Campo Estelar de Bristlebocas

Na zona mesopelágica, entre aproximadamente duzentos e mil metros de profundidade, a luz solar transforma-se numa penumbra cobalto que mal atravessa a coluna de água — suficiente para silhuetas, insuficiente para cores — e é nesse crepúsculo permanente que os *Cyclothone* e outros peixes de boca espinhosa existem em densidades que os tornam, coletivamente, entre os vertebrados mais abundantes do planeta.

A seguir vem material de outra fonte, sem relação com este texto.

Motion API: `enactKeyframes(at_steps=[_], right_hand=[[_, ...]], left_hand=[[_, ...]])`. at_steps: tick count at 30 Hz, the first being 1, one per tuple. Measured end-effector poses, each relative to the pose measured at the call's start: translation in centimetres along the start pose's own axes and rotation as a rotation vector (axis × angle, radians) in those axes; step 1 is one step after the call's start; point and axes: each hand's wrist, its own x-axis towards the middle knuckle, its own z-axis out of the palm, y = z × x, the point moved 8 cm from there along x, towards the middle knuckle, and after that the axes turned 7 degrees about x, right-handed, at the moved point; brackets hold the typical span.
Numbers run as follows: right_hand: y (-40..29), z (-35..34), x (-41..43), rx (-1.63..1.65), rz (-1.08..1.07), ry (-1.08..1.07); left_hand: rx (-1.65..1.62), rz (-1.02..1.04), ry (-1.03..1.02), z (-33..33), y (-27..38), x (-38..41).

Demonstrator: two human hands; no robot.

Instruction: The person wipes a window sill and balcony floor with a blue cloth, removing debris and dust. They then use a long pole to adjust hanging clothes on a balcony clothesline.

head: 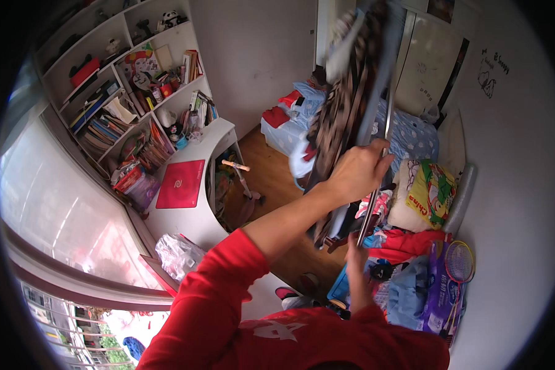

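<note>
A slim metal pole [370, 208] slants upward in front of me. My left hand [363, 169] is closed around its middle. Lower down, my right hand [356, 254] grips the same pole near its bottom end. Just left of the pole hang several garments, among them a brown patterned one [340, 106], a white one [344, 51] and a light blue one [374, 88]. They are blurred, and the upper part of the pole is partly hidden among them. How the garments are held up cannot be made out.
A curved white desk [185, 222] bears a red mouse pad [180, 184] and a plastic bag [178, 254]. White shelves [120, 58] rise at left. Behind the garments is a bed [411, 134]; at right lie pillows [404, 199], a purple pack [437, 291] and a badminton racket [460, 261]. A scooter [243, 180] stands on the floor.
</note>
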Motion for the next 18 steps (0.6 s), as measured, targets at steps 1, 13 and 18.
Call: enactKeyframes(at_steps=[1, 13, 18], right_hand=[[-7.6, 1.0, 1.3, 0.224, -0.436, 0.158], [-6.4, 15.1, 24.3, -1.043, -0.198, -0.240], [9.5, 13.7, 9.9, -0.066, 0.369, -0.225]], left_hand=[[0.036, -0.004, 0.021, -1.3, -0.3, -0.4], [0.143, -1.015, 0.215, -18.6, -13.9, -39.8], [-0.064, -1.559, 0.533, -19.2, -9.0, -55.1]])
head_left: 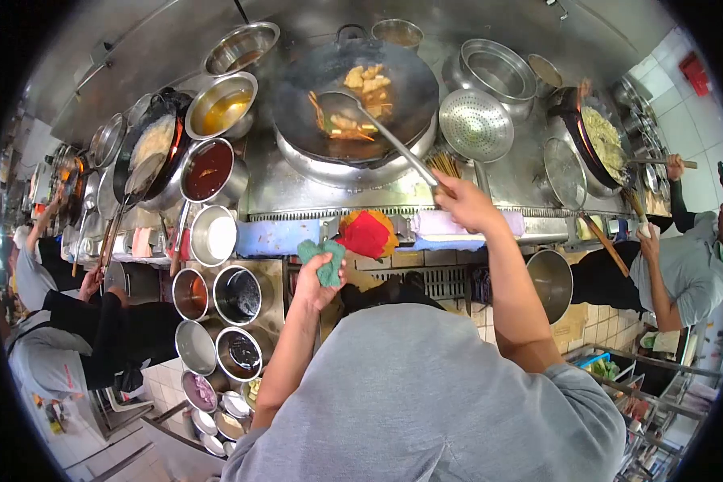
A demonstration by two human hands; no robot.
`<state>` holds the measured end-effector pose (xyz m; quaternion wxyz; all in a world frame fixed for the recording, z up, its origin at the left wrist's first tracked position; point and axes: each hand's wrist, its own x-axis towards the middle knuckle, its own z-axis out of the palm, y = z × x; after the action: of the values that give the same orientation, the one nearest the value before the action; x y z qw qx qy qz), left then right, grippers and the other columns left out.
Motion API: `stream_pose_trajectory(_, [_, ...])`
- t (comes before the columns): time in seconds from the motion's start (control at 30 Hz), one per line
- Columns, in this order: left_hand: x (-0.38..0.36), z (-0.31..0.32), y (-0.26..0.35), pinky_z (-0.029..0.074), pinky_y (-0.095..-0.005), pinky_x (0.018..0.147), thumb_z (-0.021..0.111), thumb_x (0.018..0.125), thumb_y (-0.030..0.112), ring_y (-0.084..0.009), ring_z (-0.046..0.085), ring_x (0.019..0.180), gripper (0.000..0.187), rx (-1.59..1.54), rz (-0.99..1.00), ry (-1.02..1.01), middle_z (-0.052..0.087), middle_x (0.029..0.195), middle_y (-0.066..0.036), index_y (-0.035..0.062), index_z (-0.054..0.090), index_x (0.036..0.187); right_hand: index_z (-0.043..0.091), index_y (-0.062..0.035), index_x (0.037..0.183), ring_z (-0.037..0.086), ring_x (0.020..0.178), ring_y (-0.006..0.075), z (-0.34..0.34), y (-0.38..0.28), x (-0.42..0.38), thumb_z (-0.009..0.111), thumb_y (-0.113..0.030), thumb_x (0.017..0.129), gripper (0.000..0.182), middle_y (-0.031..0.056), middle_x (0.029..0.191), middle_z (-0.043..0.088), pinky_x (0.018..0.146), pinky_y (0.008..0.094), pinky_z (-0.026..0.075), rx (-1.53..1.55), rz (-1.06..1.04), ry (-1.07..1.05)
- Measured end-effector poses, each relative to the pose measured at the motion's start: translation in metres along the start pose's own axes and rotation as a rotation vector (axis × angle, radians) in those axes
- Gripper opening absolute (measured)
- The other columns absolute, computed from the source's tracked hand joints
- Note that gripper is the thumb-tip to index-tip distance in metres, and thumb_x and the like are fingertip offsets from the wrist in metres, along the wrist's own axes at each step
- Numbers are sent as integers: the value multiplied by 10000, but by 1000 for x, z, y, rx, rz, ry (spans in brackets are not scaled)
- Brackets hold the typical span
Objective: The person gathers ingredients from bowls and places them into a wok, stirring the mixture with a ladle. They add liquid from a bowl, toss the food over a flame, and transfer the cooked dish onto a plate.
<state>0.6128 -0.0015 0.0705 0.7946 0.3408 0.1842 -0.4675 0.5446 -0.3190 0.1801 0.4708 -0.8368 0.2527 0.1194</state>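
Observation:
A large dark wok (297, 104) sits on the stove ahead, holding pieces of yellowish food with orange strips (367, 80). My right hand (467, 202) is wrapped round the handle of a long metal ladle (398, 145), whose bowl rests in the wok over part of the food. Nearer to me, left of the red and yellow cloth (367, 234), my left hand (320, 283) is closed on a green cloth (324, 262), away from the wok.
A perforated strainer (475, 125) lies right of the wok. Bowls of amber liquid (226, 108) and red sauce (207, 170), with several pots, stand at left. Co-workers stand at woks on the left (44, 353) and right (679, 273). A metal rack (635, 361) is at lower right.

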Motion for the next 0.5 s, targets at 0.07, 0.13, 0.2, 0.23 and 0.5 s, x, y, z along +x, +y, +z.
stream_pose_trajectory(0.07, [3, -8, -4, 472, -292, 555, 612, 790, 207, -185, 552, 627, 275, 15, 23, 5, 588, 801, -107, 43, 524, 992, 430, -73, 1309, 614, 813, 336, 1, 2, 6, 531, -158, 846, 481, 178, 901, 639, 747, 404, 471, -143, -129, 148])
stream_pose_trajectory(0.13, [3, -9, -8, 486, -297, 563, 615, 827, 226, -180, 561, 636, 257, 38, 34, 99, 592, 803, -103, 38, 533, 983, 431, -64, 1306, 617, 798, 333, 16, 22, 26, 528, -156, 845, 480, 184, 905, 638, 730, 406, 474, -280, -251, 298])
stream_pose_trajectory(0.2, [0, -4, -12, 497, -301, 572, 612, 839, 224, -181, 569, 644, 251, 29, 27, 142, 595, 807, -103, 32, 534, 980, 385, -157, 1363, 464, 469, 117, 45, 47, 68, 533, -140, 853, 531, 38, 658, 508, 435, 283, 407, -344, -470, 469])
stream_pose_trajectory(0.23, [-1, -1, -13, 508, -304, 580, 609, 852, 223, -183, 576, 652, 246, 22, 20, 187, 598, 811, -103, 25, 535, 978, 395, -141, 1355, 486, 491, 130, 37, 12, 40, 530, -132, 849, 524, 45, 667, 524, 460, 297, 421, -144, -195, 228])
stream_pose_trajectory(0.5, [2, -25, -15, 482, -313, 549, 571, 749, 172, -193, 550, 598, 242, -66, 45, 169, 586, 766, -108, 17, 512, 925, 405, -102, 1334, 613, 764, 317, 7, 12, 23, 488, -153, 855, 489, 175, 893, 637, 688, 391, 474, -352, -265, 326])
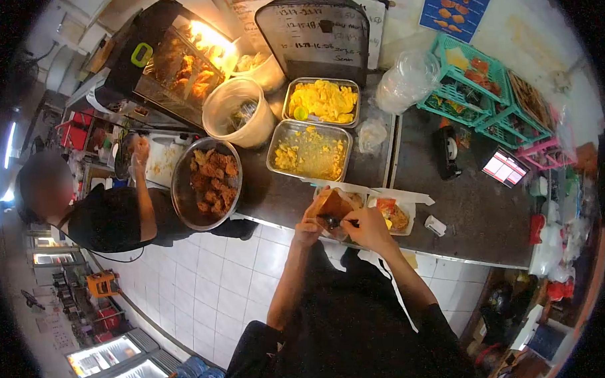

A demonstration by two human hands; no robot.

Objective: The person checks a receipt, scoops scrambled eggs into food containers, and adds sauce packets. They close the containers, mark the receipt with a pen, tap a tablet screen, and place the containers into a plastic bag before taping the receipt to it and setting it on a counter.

Cada indivíduo carrega ao longo do ventre e dos flancos inferiores fileiras de fotóforos azul-esverdeados, órgãos bioluminescentes cuja emissão imita a tonalidade residual da luz descendente, uma camuflagem contraluz chamada contraïluminação que dissolve a sua silhueta aos olhos de predadores espreitos abaixo. Dispersos em camadas tridimensionais pela água oceânica — fria, sob dezenas de atmosferas de pressão, atravessada por deriva lenta de neve marinha — estes peixes diminutos formam um campo vivo que, a distâncias crescentes, perde contorno e se converte em pontos frios e espaçados, indistinguíveis de uma constelação inclinada suspensa no índigo. A pressão esmaga o som, a escuridão é quase total, e ainda assim esta porção da biossfera pulsa em luz própria, num espetáculo inteiramente alheio à superfície, existindo há milhões de anos sem testemunha.